Riscos, é um nome de um conjunto de incertezas, que podem manifestar-se devido a uma determinada ocorrência que pode ocorrer no futuro (previsível ou não) e que vai gerar impactos.
Estes riscos são utilizados na gestão de organizações ou projectos em todas as áreas que impliquem decisões antecipadas. E como tal, foram desenvolvidas “frameworks” especificas para este tratamento. Começou pela NIST, depois evoluiu para a ISO 31000 e por fim, surgiu o M_o_R que absorveu as anteriores, (https://www.axelos.com/best-practice-solutions/mor)
Nessa gestão existem especialismos tais como: financeiro, saúde, segurança de informação, ecologia e natureza, etc.

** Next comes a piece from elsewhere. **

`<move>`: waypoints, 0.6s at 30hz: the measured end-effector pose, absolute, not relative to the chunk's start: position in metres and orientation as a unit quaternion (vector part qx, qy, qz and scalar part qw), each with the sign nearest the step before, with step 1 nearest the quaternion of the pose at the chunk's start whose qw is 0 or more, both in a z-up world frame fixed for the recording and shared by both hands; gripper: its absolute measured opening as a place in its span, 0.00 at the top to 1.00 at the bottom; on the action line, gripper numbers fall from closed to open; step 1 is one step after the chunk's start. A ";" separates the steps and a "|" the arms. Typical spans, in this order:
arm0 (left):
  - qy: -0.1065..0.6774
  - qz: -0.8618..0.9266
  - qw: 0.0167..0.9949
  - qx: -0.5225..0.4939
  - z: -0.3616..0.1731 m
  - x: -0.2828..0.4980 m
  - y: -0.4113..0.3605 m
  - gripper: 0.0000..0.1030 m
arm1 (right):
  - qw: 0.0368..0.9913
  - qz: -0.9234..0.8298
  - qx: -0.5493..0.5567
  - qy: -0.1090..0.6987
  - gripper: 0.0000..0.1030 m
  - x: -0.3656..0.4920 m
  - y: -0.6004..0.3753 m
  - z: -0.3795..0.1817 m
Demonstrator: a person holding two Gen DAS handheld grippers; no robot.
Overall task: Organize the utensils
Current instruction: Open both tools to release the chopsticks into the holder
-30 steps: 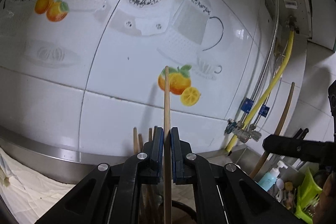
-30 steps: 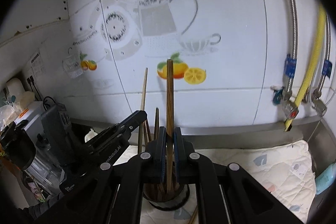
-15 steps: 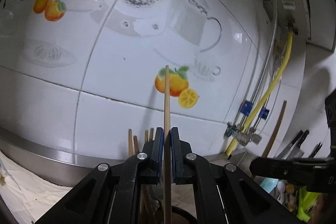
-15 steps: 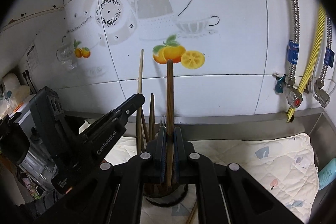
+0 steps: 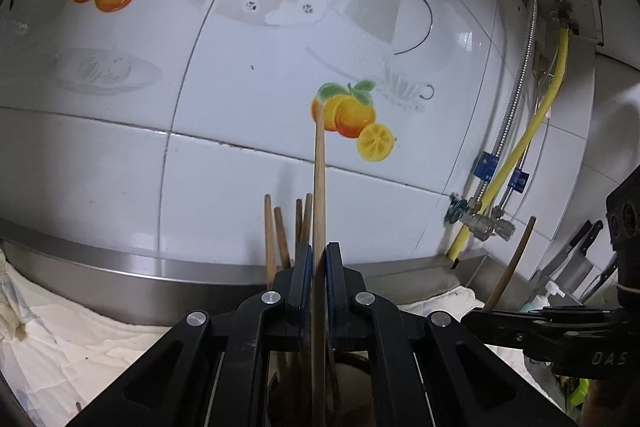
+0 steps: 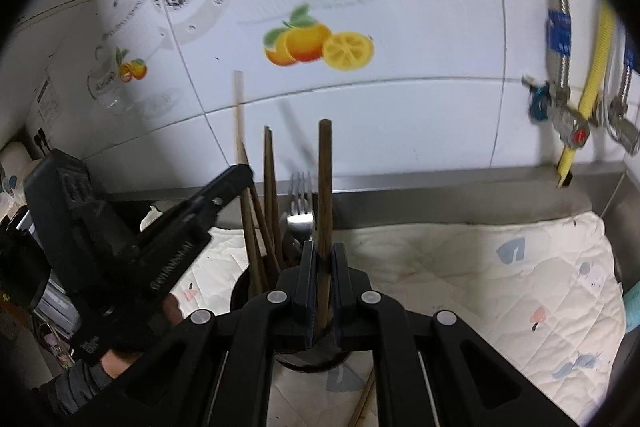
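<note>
Wooden chopsticks (image 6: 269, 195) and fork (image 6: 301, 211) crowd the holder (image 6: 244, 285), left claw (image 5: 316, 291) pinching pale chopstick (image 5: 319, 187), right claw (image 6: 322, 279) pinching dark one (image 6: 325, 183)

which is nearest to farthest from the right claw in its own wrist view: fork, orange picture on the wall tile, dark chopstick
1. dark chopstick, pinched in the right claw.
2. fork, just behind, slightly left, in the holder.
3. orange picture, up on the back wall.
</note>
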State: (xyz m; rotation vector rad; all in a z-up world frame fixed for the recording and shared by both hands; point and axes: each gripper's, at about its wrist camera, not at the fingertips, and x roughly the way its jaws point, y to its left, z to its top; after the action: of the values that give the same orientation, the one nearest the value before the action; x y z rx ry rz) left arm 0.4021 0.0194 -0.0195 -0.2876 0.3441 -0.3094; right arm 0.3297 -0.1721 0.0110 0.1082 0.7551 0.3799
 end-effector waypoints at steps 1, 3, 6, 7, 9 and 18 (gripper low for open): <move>0.174 -0.152 0.963 -0.140 -0.020 0.402 0.020 0.92 | 0.909 0.186 0.055 0.368 0.91 0.330 -0.173 0.009; 0.185 -0.151 0.961 -0.138 -0.021 0.401 0.019 0.92 | 0.906 0.192 0.057 0.374 0.91 0.329 -0.173 0.007; 0.197 -0.156 0.958 -0.136 -0.020 0.399 0.016 0.91 | 0.905 0.193 0.048 0.377 0.89 0.325 -0.171 0.005; 0.200 -0.156 0.958 -0.133 -0.019 0.398 0.015 0.90 | 0.905 0.193 0.044 0.376 0.88 0.324 -0.171 0.005; 0.204 -0.153 0.959 -0.127 -0.016 0.396 0.012 0.76 | 0.907 0.193 0.038 0.373 0.74 0.320 -0.171 0.006; 0.204 -0.141 0.963 -0.105 0.001 0.365 0.010 0.57 | 0.909 0.207 0.034 0.360 0.66 0.293 -0.186 0.016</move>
State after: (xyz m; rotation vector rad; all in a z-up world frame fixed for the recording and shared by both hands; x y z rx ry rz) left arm 0.3650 0.0095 0.0013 -0.2123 0.4130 -0.2858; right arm 0.2930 -0.1858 0.0164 0.0709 0.7421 0.4263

Sendo a forma de gestão proactiva, o mesmo (risco) é utilizado nas avaliações por outros “frameworks” tais como as ISO 27000, ISO 22301 (no BIA) e regulamentos como o RGPD. (https://defenselifecycle.com/gestao-riscos/)

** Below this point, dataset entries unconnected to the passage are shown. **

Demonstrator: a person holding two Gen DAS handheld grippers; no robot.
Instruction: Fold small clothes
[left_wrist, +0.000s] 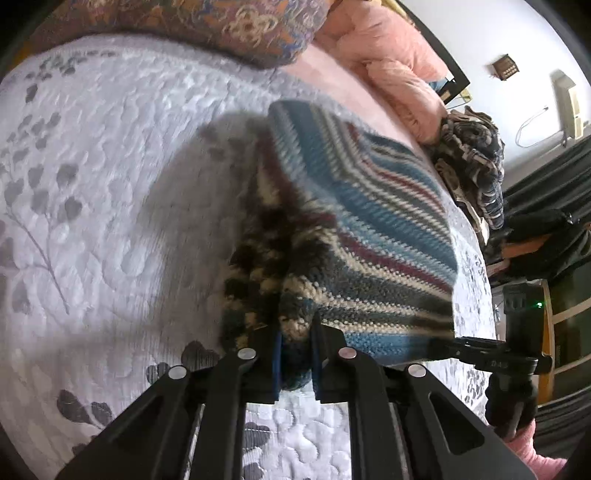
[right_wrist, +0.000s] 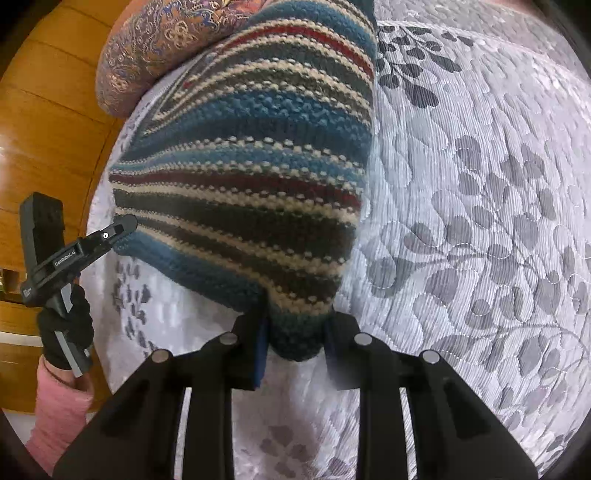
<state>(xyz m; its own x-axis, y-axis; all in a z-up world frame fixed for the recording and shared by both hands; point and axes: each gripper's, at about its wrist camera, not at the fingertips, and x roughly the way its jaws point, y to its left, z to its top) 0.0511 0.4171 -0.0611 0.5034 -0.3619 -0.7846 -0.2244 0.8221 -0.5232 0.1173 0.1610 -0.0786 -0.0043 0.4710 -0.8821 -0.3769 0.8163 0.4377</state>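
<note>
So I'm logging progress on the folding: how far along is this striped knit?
Done: nothing looks finished. In hand: the left claw and right claw each pinch an edge of the striped knit, holding it over the quilted bedspread. Left: laying it down folded, plus the pile of clothes.

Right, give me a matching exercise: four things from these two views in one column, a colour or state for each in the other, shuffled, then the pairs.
1. striped knit garment
2. bedspread
3. patterned pillow
4. pink bedding

A. bunched up by the wall
B. white with grey leaves
C. orange and blue swirls
D. pinched by left gripper and right gripper

Pairs: 1-D, 2-B, 3-C, 4-A
</note>
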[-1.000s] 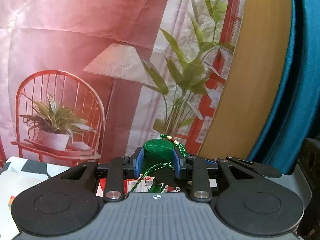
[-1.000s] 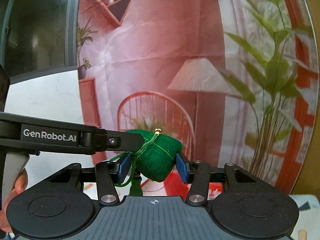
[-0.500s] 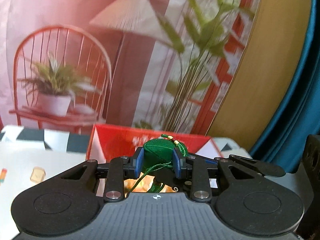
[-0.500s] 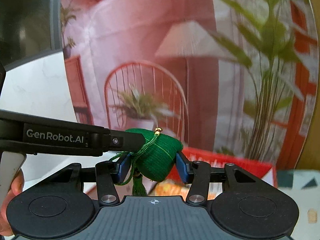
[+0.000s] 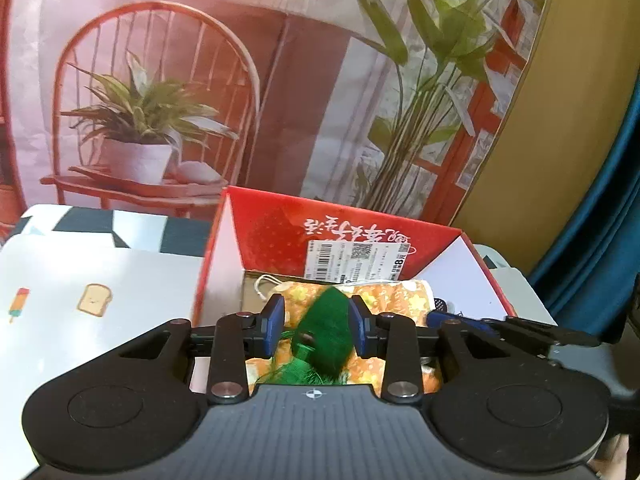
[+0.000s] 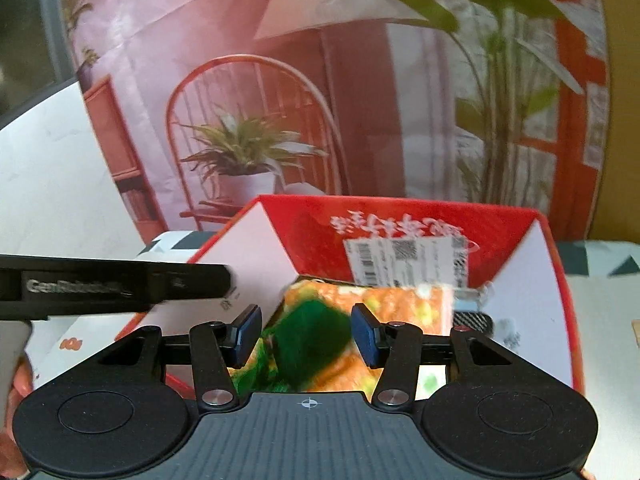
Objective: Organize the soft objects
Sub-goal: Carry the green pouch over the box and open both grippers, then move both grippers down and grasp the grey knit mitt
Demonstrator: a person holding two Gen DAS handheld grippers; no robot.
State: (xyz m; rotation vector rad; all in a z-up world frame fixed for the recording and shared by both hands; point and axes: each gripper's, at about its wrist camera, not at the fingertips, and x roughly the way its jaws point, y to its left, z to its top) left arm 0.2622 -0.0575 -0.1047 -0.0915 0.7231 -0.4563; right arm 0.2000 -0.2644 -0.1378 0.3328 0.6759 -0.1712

Essas avaliações, sendo utilizadas sistematicamente, podem, quando mal conduzidas ou interpretadas levar a erros, pois como todos sabemos, os resultados que qualquer analise para serem comparados ou avaliados de forma universal devem ter as mesmas métricas.
Classificação de Riscos
A avaliação do risco pode ser numérica (1-3, 1-5, %, etc.) ou qualitativa.
A avaliação qualitativa é subjectiva. Advém de experiência própria ou por um colégio de pessoas; a grande incerteza da mesma é que “a verdade de um não é garantidamente a verdade de outro”.

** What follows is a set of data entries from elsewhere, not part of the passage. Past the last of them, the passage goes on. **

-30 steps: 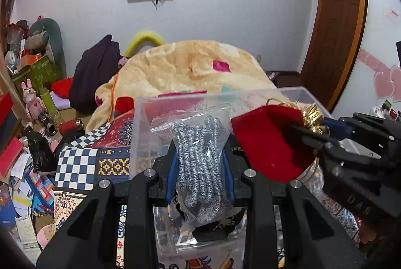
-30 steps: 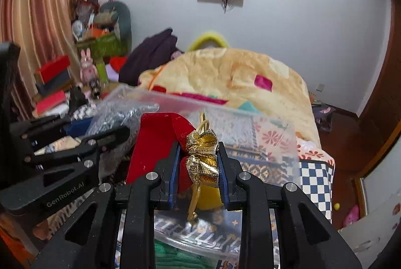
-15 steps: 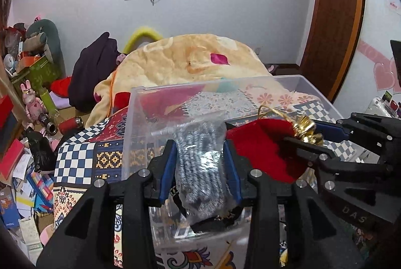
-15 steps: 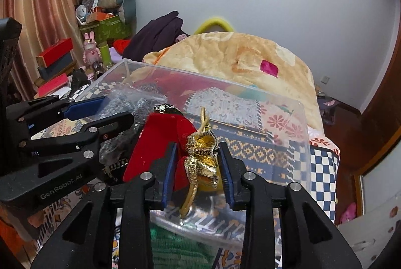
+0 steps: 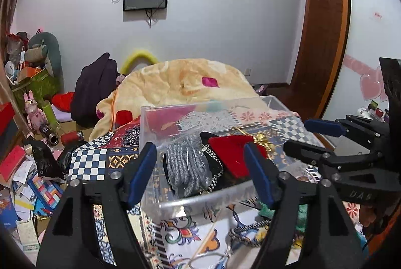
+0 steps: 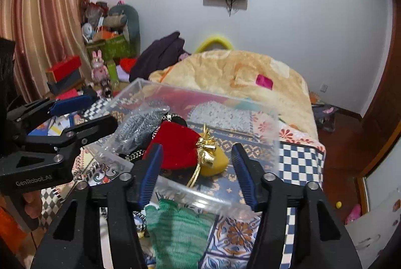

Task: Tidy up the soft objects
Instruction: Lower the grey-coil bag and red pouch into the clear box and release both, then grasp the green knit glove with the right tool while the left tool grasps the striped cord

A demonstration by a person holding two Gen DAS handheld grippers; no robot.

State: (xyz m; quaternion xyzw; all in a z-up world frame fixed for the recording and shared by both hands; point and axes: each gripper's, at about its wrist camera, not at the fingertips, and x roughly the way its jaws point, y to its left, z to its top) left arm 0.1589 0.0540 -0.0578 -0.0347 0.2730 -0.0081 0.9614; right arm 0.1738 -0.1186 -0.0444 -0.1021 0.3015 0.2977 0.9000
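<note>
Above the clear box (image 5: 175, 204), both grippers, left (image 5: 203, 171) and right (image 6: 196, 172), are open and empty; pouch (image 6: 175, 148) lies inside. Next, probably the green cloth (image 6: 178, 229).

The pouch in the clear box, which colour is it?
Red pouch, with a gold tie; the right wrist view shows it best.

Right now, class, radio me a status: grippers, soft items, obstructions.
Left gripper open, right gripper open. Grey cord bag and red pouch in bin. Green cloth outside, nothing blocking.
</note>
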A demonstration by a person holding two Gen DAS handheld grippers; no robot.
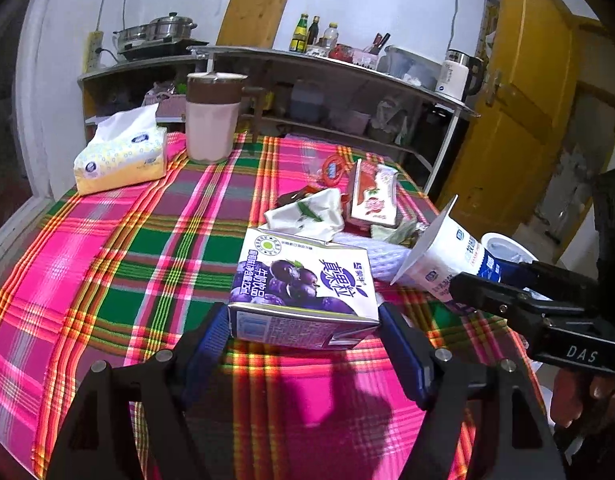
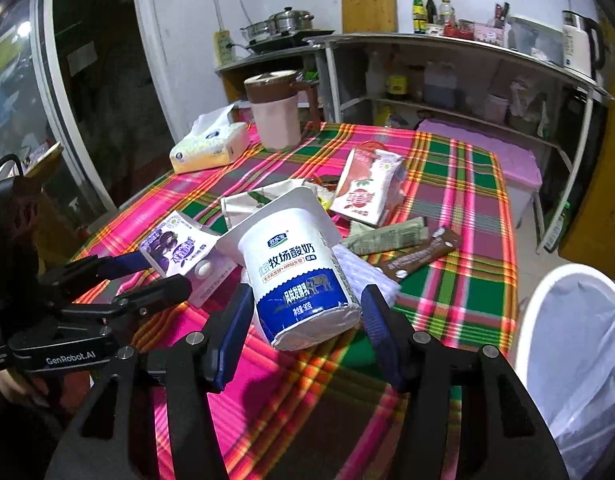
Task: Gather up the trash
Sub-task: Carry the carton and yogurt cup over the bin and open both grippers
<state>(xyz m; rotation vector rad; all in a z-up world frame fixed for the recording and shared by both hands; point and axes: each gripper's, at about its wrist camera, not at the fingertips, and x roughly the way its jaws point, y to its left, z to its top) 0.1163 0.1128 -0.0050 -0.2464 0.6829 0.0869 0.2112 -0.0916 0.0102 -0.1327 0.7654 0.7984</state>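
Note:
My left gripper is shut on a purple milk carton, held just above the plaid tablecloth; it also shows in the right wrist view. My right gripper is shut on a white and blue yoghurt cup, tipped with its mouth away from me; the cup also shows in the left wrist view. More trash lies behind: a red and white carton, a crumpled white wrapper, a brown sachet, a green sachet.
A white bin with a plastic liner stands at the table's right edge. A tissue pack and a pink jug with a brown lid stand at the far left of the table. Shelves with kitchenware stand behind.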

A avaliação numérica tem um problema similar… salvo… se for utilizado um repositório bem definido e reconhecido. Felizmente existem vários. Resolvendo de modo definitivo a universalidade da sua avaliação.
Incerteza dos Riscos
A utilização frequente do risco com avaliação subjetivas como por exemplo auditorias, põe em causa as conclusões do mesmo e, portanto, levam a avaliações erradas.
Têm a grande vantagem de ser rápido a avaliar, e sendo a sua avaliação interna, e de seguir a cultura da organização.
Porém, e com frequência, acontece, infelizmente, ouvir-se dizer: “a avaliação muda consoante os intervenientes e a empresa que efectua a auditoria”; é uma verdade inquestionável e lamentável. Pois, a avaliação independente nunca deve ser subjectiva. A avaliação de risco de uma organização em Portugal deve ter os mesmos critérios que outra em qualquer outro ponto do Universo.
Finalmente….
Para evitar situações de ambiguidade, basta pedir que no relatório seja indicado os critérios utilizados e também as fontes.
Esse pequeno pedido de referências das normas utilizadas e suas métricas, elimina qualquer subjetividade e incerteza de critérios.